Although events like these are not a daily occurrence, Kerrie still enjoys the range of experiences during a regular day as a GP.

“For me a typical enjoyable day in GP is when you’ve had a mixture of patients,” Kerrie said.

“There are some where there’s nothing out of the ordinary, and you can use that time to connect with your patients, asking about their day, what’s happening in their lives. Then there are the kids who most commonly present with mild conditions.

“And finally, you have that case where there’s something new. Maybe you won’t know for sure what it is, and I really enjoy the science behind working it out and involving my peers for advice if necessary.”

For Kerrie, an advantage of practising family medicine was the ability to treat an entire family.

Parents often came in with their child knowing that there probably wasn’t anything seriously wrong but wanting that reassurance from their doctor, showing the trust they place in their GPs.

“During COVID, being such a tricky time for new mums with limited access to mothers groups and family support I found that I would see mothers regularly or via telehealth to discuss common newborn issues, maternal health and sometimes just provide support. Then I would see their kids for their six-week checks, and that’s what is ideal about family medicine,” Kerrie said.

“You would see the mum and you would see the baby, and you know if something is going on in the family.

“For example, is that the week Dad/partner is away on FIFO? Is mum just needing a bit of reassurance this week?

“You just don’t know that if you’re not seeing the whole family. It gives you a much bigger picture and context for how they’re feeling.”

As a mum, Kerrie enjoys the connection she has with mums in the same age demographic because she knows what they are feeling, grew up in similar eras as them, and they understand each other.

“It’s nice to have that connection,” Kerrie said.

“As I get older, I may lose that a little, but maybe they’ll travel with me through life’s stages.”

Kerrie’s advice to future GPs was to recognise that there is a lot to learn, but that’s okay.

“One of the challenges with GP is the uncertainty of many presentations, but the way that I have found to deal with this is to continue learning, build experience, and talk to and learn from your more experienced colleagues or those with special interests, whether that be at tea break, lunch, or just in the hallway after a consultation,” she said.

“There is so much learning you can do as a GP, try and set goals for your learning and this will help you to not overcommit and attempt to learn everything at once; that’s when you can become overwhelmed.
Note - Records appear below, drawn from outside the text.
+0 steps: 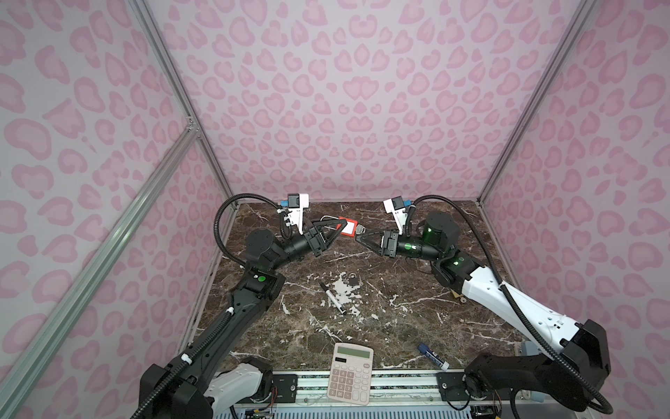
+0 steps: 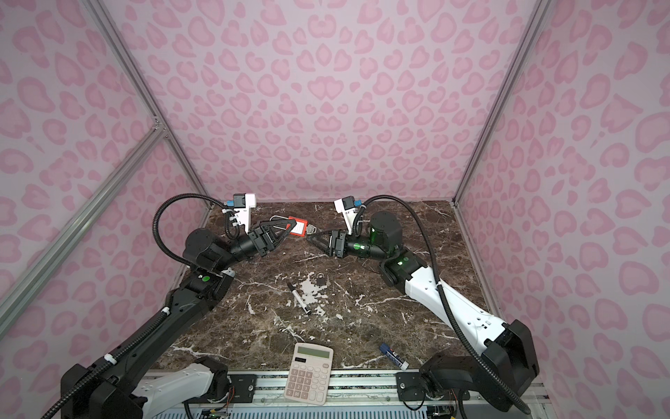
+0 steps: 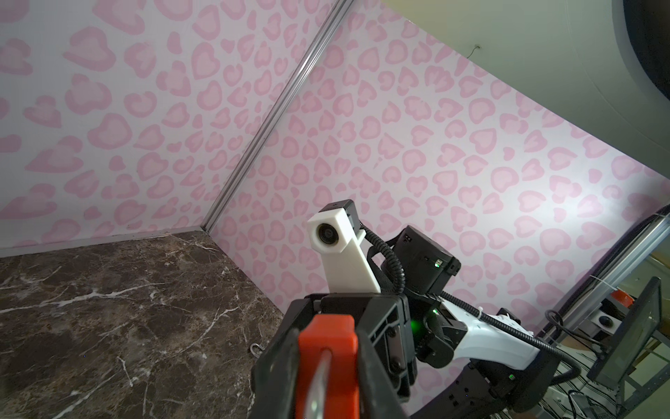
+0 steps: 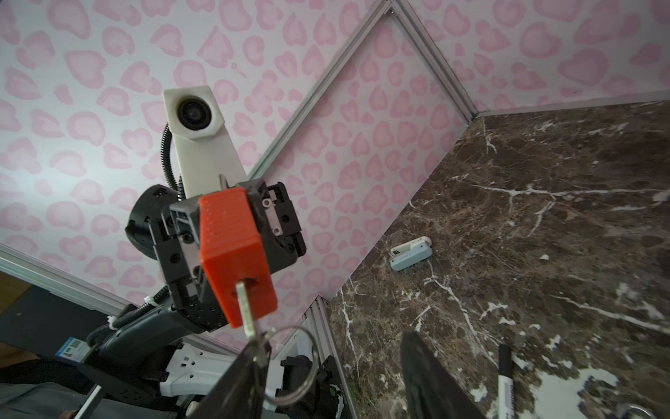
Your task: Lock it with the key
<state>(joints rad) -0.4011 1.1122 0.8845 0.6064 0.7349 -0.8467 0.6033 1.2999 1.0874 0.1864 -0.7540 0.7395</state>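
Padlock, red, sits above the tabletop at upper centre in both top views, pinched by the left hand; key stuck in it, right hand spread just beside.

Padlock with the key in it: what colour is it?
The padlock is orange-red, clearest in the right wrist view.

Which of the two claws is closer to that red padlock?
Left. The left gripper clamps the red padlock; the right gripper, open, sits just beside its key.
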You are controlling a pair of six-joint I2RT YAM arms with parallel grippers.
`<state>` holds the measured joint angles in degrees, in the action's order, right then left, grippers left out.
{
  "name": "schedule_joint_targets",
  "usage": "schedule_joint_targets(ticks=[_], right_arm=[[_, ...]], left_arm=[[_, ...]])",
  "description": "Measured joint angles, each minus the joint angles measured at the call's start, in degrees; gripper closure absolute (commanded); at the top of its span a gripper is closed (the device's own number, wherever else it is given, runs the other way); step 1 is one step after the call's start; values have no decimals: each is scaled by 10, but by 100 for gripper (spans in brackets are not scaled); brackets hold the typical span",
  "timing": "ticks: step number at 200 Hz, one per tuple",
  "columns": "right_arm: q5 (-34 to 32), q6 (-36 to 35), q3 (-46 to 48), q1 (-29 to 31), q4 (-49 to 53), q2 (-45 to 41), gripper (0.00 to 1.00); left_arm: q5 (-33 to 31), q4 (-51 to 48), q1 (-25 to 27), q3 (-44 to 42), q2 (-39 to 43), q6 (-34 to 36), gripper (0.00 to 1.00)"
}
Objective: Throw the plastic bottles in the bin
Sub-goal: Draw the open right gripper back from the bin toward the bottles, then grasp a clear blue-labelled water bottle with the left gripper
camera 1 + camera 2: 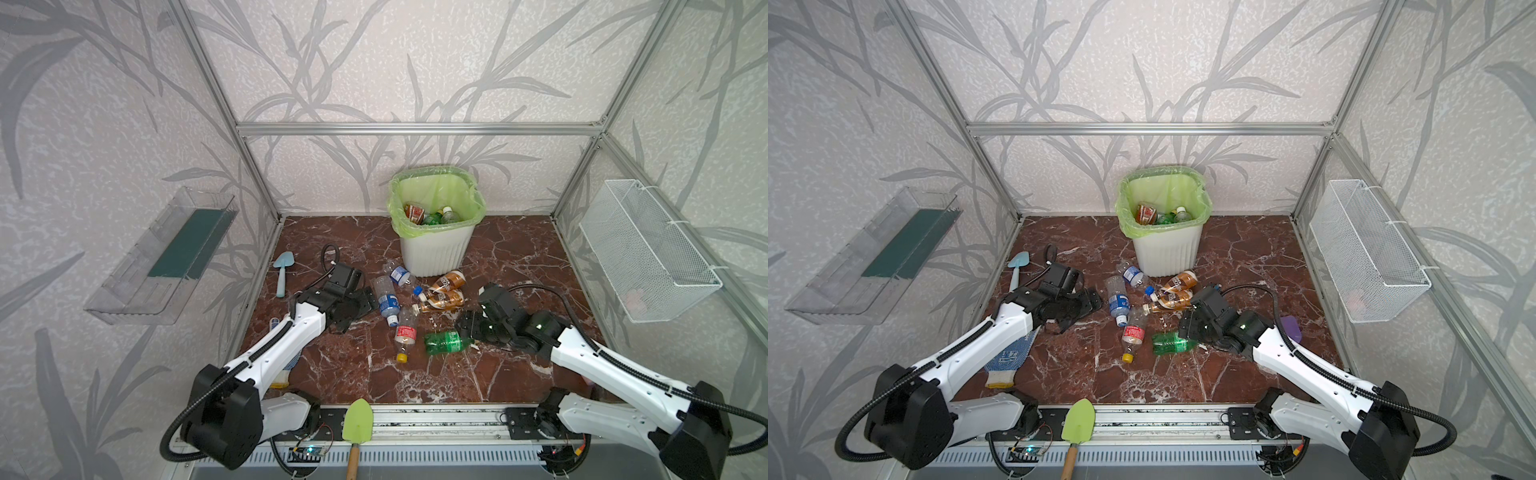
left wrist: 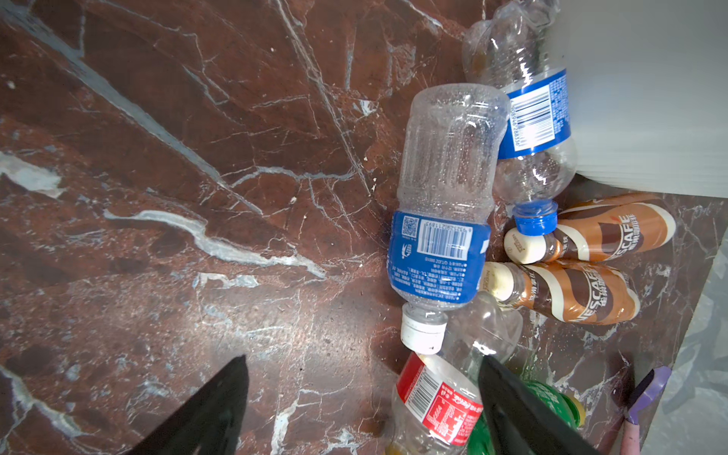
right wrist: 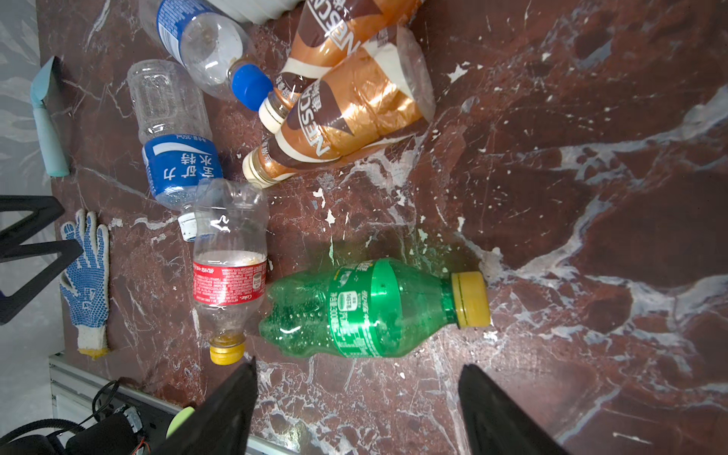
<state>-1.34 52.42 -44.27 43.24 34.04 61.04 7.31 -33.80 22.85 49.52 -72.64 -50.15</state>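
The white ribbed bin (image 1: 436, 253) (image 1: 1166, 253) with its green liner stands at the back and holds several bottles (image 1: 432, 215). On the floor in front of it lie two blue-labelled clear bottles (image 1: 386, 301) (image 2: 441, 220), two brown-and-white ones (image 1: 446, 291) (image 3: 346, 114), a red-labelled one (image 1: 406, 332) (image 3: 230, 275) and a green one (image 1: 446, 343) (image 3: 366, 307). My left gripper (image 1: 359, 309) (image 2: 362, 358) is open, just left of the pile, holding nothing. My right gripper (image 1: 467, 328) (image 3: 358, 364) is open, its fingertips just short of the green bottle.
A blue spade (image 1: 284, 270) lies at the left wall, a purple one (image 1: 1291, 328) behind my right arm, a green one (image 1: 356, 419) on the front rail. A dotted glove (image 1: 1009, 357) lies under my left arm. A wire basket (image 1: 648, 253) and a clear tray (image 1: 162, 257) hang on the side walls.
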Motion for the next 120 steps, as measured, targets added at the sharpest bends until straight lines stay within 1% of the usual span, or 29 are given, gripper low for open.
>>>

“Apart from that, talk to metro GPs, rural GPs, GPs who do things other than being in a practice, or spend a day in a practice.

“Once you’ve Fellowed, there are many varied and exciting opportunities at your fingertips.

“As a GP you see really interesting medicine, create great relationships, and you work alongside a passionate group of doctors who are always learning and getting better and really are experts in so many different areas.”